Re: POC, WIP: OR-clause support for indexes

From: Peter Geoghegan <pg(at)bowt(dot)ie>
To: "Finnerty, Jim" <jfinnert(at)amazon(dot)com>
Cc: Alena Rybakina <lena(dot)ribackina(at)yandex(dot)ru>, Marcos Pegoraro <marcos(at)f10(dot)com(dot)br>, Alena Rybakina <a(dot)rybakina(at)postgrespro(dot)ru>, Andrey Lepikhov <a(dot)lepikhov(at)postgrespro(dot)ru>, "pgsql-hackers(at)postgresql(dot)org" <pgsql-hackers(at)postgresql(dot)org>, "teodor(at)sigaev(dot)ru" <teodor(at)sigaev(dot)ru>, Ranier Vilela <ranier(dot)vf(at)gmail(dot)com>, Tomas Vondra <tomas(dot)vondra(at)enterprisedb(dot)com>
Subject: Re: POC, WIP: OR-clause support for indexes
Date: 2023-08-01 21:16:09
Message-ID: CAH2-Wz=9N_4+EyhtyFqYQRx4OgVbP+1aoYU2JQPVogCir61ZEQ@mail.gmail.com
Views: Raw Message | Whole Thread | Download mbox | Resend email
Thread:
Lists: pgsql-hackers

Jim,

On Tue, Aug 1, 2023 at 1:11 PM Finnerty, Jim <jfinnert(at)amazon(dot)com> wrote:
> Peter, I'm very glad to hear that you're researching this!

Glad to hear it!

> Will this include skip-scan optimizations for OR or IN predicates, or when the number of distinct values in a leading non-constant index column(s) is sufficiently small?

Yes -- though perhaps not in the first iteration.

As I go into on the thread associated with my own patch [1], my
initial goal is to support efficient execution of multiple IN() lists
for multiple columns from the same index, all while preserving index
sort order on output, and avoiding a separate duplicate elimination
step.
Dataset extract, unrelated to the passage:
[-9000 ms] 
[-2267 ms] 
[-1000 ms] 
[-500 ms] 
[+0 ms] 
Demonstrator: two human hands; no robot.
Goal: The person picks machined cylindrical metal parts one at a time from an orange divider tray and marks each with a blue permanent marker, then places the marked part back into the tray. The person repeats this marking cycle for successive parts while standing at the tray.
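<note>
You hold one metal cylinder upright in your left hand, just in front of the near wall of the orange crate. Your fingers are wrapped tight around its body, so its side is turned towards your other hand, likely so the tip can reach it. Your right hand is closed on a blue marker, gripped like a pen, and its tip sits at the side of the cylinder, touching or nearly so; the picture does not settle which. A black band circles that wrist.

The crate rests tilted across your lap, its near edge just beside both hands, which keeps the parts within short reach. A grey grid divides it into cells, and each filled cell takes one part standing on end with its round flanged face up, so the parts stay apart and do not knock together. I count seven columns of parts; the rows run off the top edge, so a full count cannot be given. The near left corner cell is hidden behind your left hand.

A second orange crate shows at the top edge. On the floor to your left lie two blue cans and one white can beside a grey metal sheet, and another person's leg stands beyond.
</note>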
Some of the most compelling cases for these MDAM techniques
involve GroupAggregates, ORDER BY ... LIMIT, and DISTINCT -- I
understand the importance of making the index scan appear to be a
conventional index scan to the optimizer.
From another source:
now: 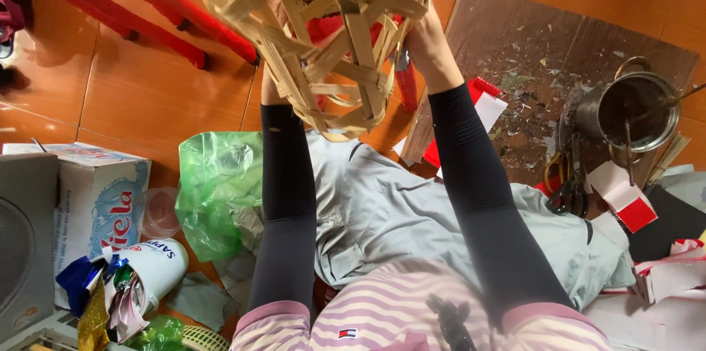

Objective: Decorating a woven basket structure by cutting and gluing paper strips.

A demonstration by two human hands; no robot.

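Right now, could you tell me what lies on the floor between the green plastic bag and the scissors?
In the head view, a crumpled grey garment fills the stretch between the green plastic bag and the scissors.

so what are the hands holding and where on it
Both hands hold the woven bamboo frame up off the floor: the left hand at its left side, the right hand at its right side, fingers mostly hidden behind strips.

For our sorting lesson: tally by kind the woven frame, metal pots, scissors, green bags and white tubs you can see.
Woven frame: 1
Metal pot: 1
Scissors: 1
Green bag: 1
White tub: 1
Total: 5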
> If you have an ORDER BY clause and a lower and upper bound on the first column of the ORDER BY list, you have a potential to reduce search effort versus a full index scan, even when that upper and lower bound needs to be derived from a complex predicate.

It sounds like your example is an attempt to ascertain whether or not
my design considers the need to convert complicated predicates into
disjuncts that can be executed as if by one single index scan, via CNF
-> DNF transformations/preprocessing. That is certainly the plan, at
least medium term -- I fully expect to be able to combine all of these
techniques together, in ways that continue to work even with very
complicated predicates. Like the really hairy example from the MDAM
paper, or like your example.

There are already some nbtree scan key preprocessing steps a little
like the ones considered by the MDAM paper. These steps eliminate
redundant and contradictory quals -- but they weren't specifically
written with the very general MDAM DNF design requirements in mind.
Plus there are already at least some transformations like the one that
Alena is working on in the patch discussed on this thread -- these
were also not written with MDAM stuff in mind.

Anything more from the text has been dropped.